Ramsey Russell: That’s surprising to me because when I think of just the average livestock pond, I’d have said they were drinking or loafing. I wouldn’t have thought they were getting that much benefit out of it, myself.

Corey Mason, Dallas Safari Club: Yeah. What’s interesting too is, whenever you insert cattle in the system as well, all of a sudden those livestock ponds are now full of invertebrates. Those invertebrates obviously provide an important source of food for those birds, as well. So yeah, maybe they’re not loaded with traditional wetland foods like people think about for waterfowl—grains and corn and those kinds of things—but they are high in invertebrates.

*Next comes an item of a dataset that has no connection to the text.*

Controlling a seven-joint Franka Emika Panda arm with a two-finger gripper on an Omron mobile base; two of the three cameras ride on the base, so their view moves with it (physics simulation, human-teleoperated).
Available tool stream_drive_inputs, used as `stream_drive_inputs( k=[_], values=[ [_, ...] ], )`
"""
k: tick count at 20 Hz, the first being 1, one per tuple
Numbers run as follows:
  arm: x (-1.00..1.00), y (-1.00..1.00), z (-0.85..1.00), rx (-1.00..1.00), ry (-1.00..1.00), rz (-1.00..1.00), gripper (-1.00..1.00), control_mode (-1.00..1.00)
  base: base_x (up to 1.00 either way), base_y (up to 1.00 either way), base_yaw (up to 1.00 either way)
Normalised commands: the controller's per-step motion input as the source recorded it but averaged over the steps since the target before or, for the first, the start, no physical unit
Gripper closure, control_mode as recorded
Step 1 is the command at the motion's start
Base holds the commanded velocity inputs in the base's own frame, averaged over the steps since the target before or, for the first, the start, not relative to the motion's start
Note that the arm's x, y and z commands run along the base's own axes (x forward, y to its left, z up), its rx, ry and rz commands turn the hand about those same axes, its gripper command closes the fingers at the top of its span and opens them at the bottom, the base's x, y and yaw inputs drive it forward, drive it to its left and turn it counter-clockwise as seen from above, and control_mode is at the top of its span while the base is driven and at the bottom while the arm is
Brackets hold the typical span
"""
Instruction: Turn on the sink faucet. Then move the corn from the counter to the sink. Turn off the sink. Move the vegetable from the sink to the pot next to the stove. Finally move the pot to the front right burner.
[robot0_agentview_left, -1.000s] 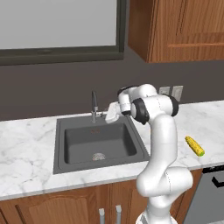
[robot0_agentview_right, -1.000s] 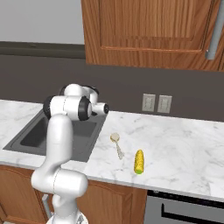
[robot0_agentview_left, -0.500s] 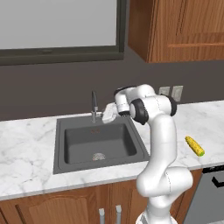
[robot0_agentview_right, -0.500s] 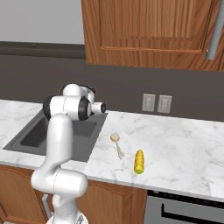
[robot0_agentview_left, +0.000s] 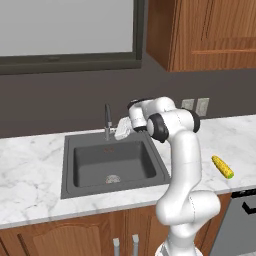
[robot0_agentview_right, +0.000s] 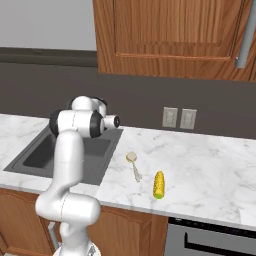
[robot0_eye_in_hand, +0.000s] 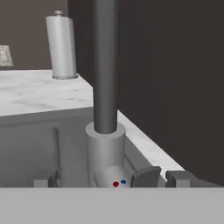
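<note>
- Since a second ago the arm has eased a touch closer to the faucet (robot0_agentview_left: 107, 120); nothing else on the counter (robot0_agentview_left: 30, 170) has shifted, and no water runs.
- Gripper (robot0_agentview_left: 121, 130) sits just right of the faucet base, above the sink's (robot0_agentview_left: 112, 162) back rim, fingers spread near their widest and holding nothing.
- From the hand view the faucet's upright spout (robot0_eye_in_hand: 105, 65) fills the middle, its base collar and the small lever with red and blue dots (robot0_eye_in_hand: 119, 183) lying between the finger tips (robot0_eye_in_hand: 146, 175); whether a finger touches the lever I cannot tell.
- Handling, as a judgement: the faucet is rigid metal, fixed to the counter, smooth and likely slippery; it will not give, so the lever wants a sideways push or light pinch near its end, not a hard squeeze on the spout.
- Corn (robot0_agentview_right: 158, 184) lies on the counter well right of the sink, beside a small spoon (robot0_agentview_right: 134, 164); it looks light, firm and round, apt to roll, best pinched across its middle.
- Step in hand looks like the first: turning the water on.
</note>
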Motion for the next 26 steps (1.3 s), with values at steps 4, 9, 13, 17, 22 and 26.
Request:
stream_drive_inputs(
  k=[4,9,13,17,22,26],
  values=[
    [0.05,0.0,-0.03,0.05,-0.03,0.03,1.0,-1.0,0.0,0.0,0.0],
    [0.05,0.0,0.0,0.05,-0.03,0.02,1.0,-1.0,0.0,0.0,0.0],
    [0.09,-0.01,0.03,0.05,-0.01,0.0,1.0,-1.0,0.0,0.0,0.0],
    [0.12,-0.03,0.01,0.01,0.0,-0.03,1.0,-1.0,0.0,0.0,0.0],
    [0.04,-0.08,0.0,0.0,0.0,-0.17,1.0,-1.0,0.0,0.0,0.0],
    [0.0,-0.05,0.0,0.0,0.0,-0.24,1.0,-1.0,0.0,0.0,0.0]
  ],
)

Ramsey Russell: Wow. You’ve opened up a door to me, so I’ve got to ask a question. Was it primarily mallards? Was it a wide spectrum of dabblers and divers? Were there any specific species that were keying into these ponds for that, or?

Corey Mason, Dallas Safari Club: Yeah, there were. I focused primarily on dabbling ducks; specifically mallards, wigeon, gadwall, and teal. There were traditional users that you see as well: scaup, ringnecks, etcetera. I focused specifically on, like I mentioned, mallard, gadwall, wigeon to some extent, but a lot of blue-winged teal as well.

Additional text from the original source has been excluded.